WHAT YOU HAVE TO DO:
Output nothing but the lines from the first line of the listing below through the line containing "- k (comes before", printed exactly and free of pictures.

COLLECTED DATA:
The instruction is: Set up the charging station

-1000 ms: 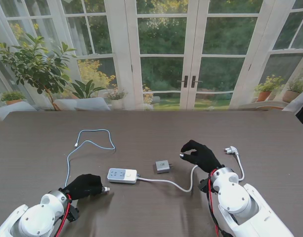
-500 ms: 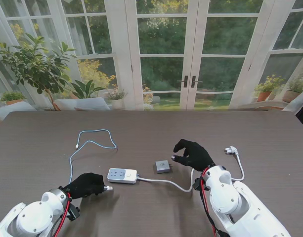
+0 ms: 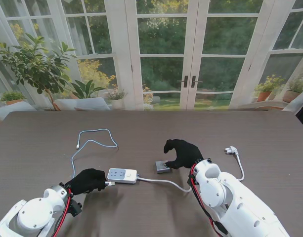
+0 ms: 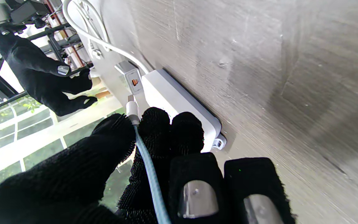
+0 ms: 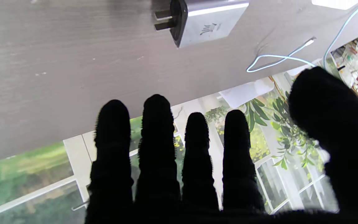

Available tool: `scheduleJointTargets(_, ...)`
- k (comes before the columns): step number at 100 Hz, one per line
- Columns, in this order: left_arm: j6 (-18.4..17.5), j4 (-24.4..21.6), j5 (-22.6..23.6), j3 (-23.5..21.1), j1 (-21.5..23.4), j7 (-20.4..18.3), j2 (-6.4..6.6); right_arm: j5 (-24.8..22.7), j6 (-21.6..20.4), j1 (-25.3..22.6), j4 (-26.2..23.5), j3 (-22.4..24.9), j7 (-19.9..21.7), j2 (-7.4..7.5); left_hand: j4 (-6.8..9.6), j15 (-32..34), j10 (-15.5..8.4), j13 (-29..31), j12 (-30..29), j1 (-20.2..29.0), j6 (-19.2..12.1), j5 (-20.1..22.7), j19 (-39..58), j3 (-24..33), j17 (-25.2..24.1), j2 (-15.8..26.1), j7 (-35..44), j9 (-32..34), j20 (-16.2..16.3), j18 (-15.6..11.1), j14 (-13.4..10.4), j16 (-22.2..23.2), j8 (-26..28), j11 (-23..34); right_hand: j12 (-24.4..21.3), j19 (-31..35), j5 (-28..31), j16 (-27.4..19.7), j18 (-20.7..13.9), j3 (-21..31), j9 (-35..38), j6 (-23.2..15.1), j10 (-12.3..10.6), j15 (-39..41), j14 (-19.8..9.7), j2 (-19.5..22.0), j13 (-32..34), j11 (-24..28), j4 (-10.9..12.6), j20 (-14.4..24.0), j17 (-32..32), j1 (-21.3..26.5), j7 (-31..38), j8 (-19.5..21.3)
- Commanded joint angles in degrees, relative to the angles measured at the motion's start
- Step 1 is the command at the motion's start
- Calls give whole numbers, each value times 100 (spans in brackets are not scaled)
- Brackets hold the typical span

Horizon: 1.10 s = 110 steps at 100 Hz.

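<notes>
Your left hand [image 3: 88,180] is pinched on the plug end of the pale blue braided charging cable [image 4: 149,174]; thumb and fingers clamp it just behind the silver connector. That connector tip sits right at the near end of the white rectangular power strip [image 3: 122,175], which lies flat on the dark wood-grain table [image 3: 270,133]. The rest of the cable loops away across the table, farther from you on the left.

Your right hand [image 3: 180,153] is spread and holds nothing. Its fingers [image 5: 157,130] hover over the small grey metal charger block with two flat prongs [image 3: 162,166], which lies on its side just right of the strip. Can't tell from the stand view whether fingertips touch it yet; the wrist view shows a gap.

My read on the step: picking up the charger block, so early in the task. Nothing is plugged in.

Next move calls for:
- dropping the right fingers around the block's sides, thumb opposing
- keeping the prongs free so they can go into a strip socket
- holding the left hand's cable steady meanwhile

The strip's own white mains plug [image 3: 231,149] lies loose on the far right, not connected.
</notes>
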Motion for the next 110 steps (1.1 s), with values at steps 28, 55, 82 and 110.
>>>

RESULT OF THIS EXERCISE:
The instruction is: Set up the charging station

-1000 ms: 
-500 ms: 
+0 ms: 
+0 ms: 
+0 ms: 

Available tool: `scheduleJointTargets(_, ...)`
- k (comes before the columns): step number at 100 Hz, one per line

The exercise requires nothing more than what has been given.